Roland Ollivier : Le président de la CRSA, dans ses fonctions n’a pas à commenter l’expression du suffrage universel (le champ de la démocratie politique).

Dans le champ de la démocratie en santé, en Bretagne, on  peut indiquer qu’elle fonctionne parce que chacune de ses composantes agit avec le respect des autres en toute franchise. Le débat est possible, les choses se disent directement dans une démarche constructive. Cette démocratie en santé fonctionne parce que les désaccords peuvent être mis sur la table et qu’au final on arrive souvent à ce que le collectif soit supérieur à la somme des intérêts particuliers. Toutefois, un point de vigilance : celui du respect de notre rôle. Il y a encore un peu de chemin à faire dans la  consultation réelle car parfois au vu de l’urgence énoncée et des directives  » d’en haut » nous pouvons être oubliés dans la préparation de la décision publique.

Patrick Caré : Il ne m’appartient pas non plus de commenter le résultat d’une élection. Ce que je peux dire, c’est qu’il y a en Bretagne une habitude de dialogue, que l’on mesure en discutant avec nos collègues des autres régions : dialogue entre les élus et la société civile, entre les collectivités territoriales (région, départements, métropoles, intercommunalités), avec les représentants de l’Etat en région… cela fait partie de la vie institutionnelle, ce n’est pas toujours très connu ni très visible mais c’est une vraie force pour la vie démocratique à laquelle le CESER contribue.

Fabienne Colas : La Bretagne est une région très ouverte sur le monde avec un tissu associatif et un monde culturel très forts.
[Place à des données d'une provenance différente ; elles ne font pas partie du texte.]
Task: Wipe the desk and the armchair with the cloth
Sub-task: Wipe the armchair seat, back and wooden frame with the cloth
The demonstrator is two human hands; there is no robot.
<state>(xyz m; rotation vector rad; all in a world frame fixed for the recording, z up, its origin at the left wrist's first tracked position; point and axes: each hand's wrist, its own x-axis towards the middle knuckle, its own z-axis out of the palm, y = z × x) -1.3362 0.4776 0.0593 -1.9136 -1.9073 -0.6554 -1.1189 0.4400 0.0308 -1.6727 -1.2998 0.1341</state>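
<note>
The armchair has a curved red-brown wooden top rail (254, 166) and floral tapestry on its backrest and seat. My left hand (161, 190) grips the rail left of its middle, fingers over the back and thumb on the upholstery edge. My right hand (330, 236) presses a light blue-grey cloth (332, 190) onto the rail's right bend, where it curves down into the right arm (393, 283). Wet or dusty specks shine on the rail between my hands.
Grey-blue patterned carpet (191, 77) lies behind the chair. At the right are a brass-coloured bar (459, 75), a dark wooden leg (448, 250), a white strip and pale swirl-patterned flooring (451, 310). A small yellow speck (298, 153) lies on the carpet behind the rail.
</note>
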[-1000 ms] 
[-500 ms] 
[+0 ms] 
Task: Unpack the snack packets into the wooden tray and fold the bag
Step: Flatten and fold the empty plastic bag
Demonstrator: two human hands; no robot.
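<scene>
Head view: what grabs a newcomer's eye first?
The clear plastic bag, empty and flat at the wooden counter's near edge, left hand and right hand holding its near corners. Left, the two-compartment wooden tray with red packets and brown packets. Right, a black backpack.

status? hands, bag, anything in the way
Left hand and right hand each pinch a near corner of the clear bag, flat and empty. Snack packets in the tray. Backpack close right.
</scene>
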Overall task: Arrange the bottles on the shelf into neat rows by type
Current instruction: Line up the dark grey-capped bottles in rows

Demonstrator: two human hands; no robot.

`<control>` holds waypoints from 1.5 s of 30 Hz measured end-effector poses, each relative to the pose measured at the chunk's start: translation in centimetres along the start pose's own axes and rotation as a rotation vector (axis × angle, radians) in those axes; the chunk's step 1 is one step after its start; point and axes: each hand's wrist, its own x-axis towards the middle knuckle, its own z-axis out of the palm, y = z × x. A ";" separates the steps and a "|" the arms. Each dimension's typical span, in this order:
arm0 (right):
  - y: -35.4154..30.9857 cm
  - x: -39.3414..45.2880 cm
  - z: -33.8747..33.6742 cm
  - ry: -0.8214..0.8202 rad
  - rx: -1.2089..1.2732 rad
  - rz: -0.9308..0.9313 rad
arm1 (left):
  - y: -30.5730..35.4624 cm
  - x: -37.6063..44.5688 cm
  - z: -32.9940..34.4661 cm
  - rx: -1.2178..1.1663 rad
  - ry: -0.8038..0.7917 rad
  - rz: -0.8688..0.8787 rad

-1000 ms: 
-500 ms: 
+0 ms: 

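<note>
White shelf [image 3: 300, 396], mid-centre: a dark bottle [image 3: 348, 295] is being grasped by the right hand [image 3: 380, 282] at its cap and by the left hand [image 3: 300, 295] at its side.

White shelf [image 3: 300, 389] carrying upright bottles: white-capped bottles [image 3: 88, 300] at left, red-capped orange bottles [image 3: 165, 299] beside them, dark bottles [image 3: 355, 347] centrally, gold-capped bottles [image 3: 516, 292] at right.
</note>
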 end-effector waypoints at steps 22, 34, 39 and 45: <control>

Cela explique sans doute en partie la marginalisation du vote en faveur des partis d’extrême droite. Nous observons toutefois un recul du barrage républicain. Il faut absolument soutenir tout ce qui favorise une citoyenneté responsable. En cela, la CRSA et le CESER sont des instances précieuses qui permettent le dialogue, la concertation et le consensus grâce à un respect mutuel. Je suis fière d’y représenter la Mutualité.